| AIM OF THE EXERCISE |
To complete this task, print all the data below exactly but leave out the images.

***

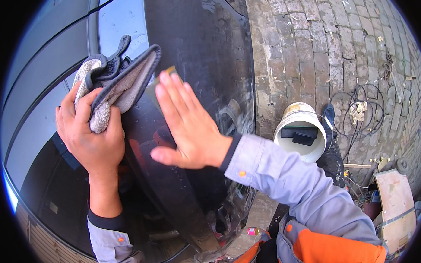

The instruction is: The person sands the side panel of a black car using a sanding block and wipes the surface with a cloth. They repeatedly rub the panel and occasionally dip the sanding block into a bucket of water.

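Note:
Bunched in my left hand (92, 134) is a grey cloth (129, 80) with dark edging, its fingers closed round the lower folds. My right hand (187, 123) lies flat on the dark, glossy car panel (199, 43), fingers stretched and thumb apart. Beneath its fingertips pokes the edge of a thin yellowish-brown piece (168, 70); the palm hides most of it, and I cannot tell its kind. Around the right hand the panel carries whitish streaks and wet-looking smears.
On the brick paving (310, 51) to the right stands a white bucket (290, 112) with dark pieces inside. Beyond my foot lies a coiled black cable (380, 112). A worn board (396, 203) and clutter sit at the lower right. Car windows (56, 172) fill the left.

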### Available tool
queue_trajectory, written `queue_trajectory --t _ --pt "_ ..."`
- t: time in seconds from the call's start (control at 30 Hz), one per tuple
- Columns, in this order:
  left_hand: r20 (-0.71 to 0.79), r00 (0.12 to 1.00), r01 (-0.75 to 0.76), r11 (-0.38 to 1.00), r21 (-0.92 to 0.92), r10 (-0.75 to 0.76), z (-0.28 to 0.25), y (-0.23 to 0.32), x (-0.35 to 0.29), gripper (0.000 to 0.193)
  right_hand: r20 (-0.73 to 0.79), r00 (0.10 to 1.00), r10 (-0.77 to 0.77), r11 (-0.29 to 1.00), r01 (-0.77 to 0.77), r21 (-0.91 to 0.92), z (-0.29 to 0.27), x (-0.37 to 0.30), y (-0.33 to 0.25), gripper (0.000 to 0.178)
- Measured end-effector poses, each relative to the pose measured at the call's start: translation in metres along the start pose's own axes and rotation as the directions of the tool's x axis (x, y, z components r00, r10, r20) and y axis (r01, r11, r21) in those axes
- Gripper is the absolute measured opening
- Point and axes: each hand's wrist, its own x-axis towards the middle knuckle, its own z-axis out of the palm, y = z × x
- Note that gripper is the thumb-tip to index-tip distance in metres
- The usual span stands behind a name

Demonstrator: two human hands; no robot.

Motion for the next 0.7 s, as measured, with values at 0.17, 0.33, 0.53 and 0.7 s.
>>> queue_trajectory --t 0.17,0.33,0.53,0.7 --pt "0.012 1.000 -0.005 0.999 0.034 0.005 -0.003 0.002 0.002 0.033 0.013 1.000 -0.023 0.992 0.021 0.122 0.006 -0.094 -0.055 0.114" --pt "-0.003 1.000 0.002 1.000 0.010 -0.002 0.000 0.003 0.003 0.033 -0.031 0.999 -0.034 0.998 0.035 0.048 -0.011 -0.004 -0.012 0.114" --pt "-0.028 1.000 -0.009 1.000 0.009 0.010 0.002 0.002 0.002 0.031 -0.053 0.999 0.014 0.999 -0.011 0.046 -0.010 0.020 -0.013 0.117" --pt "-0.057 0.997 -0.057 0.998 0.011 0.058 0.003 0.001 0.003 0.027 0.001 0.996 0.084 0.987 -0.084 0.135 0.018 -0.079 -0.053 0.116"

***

| YOUR RESPONSE |
The instruction is: The person sands the side panel of a black car using a sanding block and wipes the surface with a cloth. They repeatedly rub the panel and occasionally dip the sanding block into a bucket of water.

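Note:
Bunched in my left hand (92, 134) is a grey cloth (129, 80) with dark edging, its fingers closed round the lower folds. My right hand (187, 123) lies flat on the dark, glossy car panel (199, 43), fingers stretched and thumb apart. Beneath its fingertips pokes the edge of a thin yellowish-brown piece (168, 70); the palm hides most of it, and I cannot tell its kind. Around the right hand the panel carries whitish streaks and wet-looking smears.
On the brick paving (310, 51) to the right stands a white bucket (290, 112) with dark pieces inside. Beyond my foot lies a coiled black cable (380, 112). A worn board (396, 203) and clutter sit at the lower right. Car windows (56, 172) fill the left.
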
### Available tool
queue_trajectory, written `queue_trajectory --t _ --pt "_ ..."`
- t: time in seconds from the call's start (control at 30 Hz), one per tuple
- Columns, in this order:
  left_hand: r20 (-0.71 to 0.79), r00 (0.12 to 1.00), r01 (-0.75 to 0.76), r11 (-0.38 to 1.00), r21 (-0.92 to 0.92), r10 (-0.75 to 0.76), z (-0.28 to 0.25), y (-0.23 to 0.32), x (-0.35 to 0.29), gripper (0.000 to 0.193)
  right_hand: r20 (-0.73 to 0.79), r00 (0.10 to 1.00), r10 (-0.77 to 0.77), r11 (-0.29 to 1.00), r01 (-0.77 to 0.77), r21 (-0.91 to 0.92), z (-0.29 to 0.27), x (-0.37 to 0.30), y (-0.33 to 0.25), gripper (0.000 to 0.178)
- Measured end-effector poses, each relative to the pose measured at the call's start: translation in metres along the start pose's own axes and rotation as the directions of the tool's x axis (x, y, z components r00, r10, r20) and y axis (r01, r11, r21) in those axes
- Gripper is the absolute measured opening
- Point and axes: each hand's wrist, its own x-axis towards the middle knuckle, its own z-axis out of the palm, y = z × x
- Note that gripper is the thumb-tip to index-tip distance in metres
- The usual span stands behind a name

Demonstrator: two human hands; no robot.

Motion for the next 0.7 s, as measured, with values at 0.17, 0.33, 0.53 and 0.7 s.
>>> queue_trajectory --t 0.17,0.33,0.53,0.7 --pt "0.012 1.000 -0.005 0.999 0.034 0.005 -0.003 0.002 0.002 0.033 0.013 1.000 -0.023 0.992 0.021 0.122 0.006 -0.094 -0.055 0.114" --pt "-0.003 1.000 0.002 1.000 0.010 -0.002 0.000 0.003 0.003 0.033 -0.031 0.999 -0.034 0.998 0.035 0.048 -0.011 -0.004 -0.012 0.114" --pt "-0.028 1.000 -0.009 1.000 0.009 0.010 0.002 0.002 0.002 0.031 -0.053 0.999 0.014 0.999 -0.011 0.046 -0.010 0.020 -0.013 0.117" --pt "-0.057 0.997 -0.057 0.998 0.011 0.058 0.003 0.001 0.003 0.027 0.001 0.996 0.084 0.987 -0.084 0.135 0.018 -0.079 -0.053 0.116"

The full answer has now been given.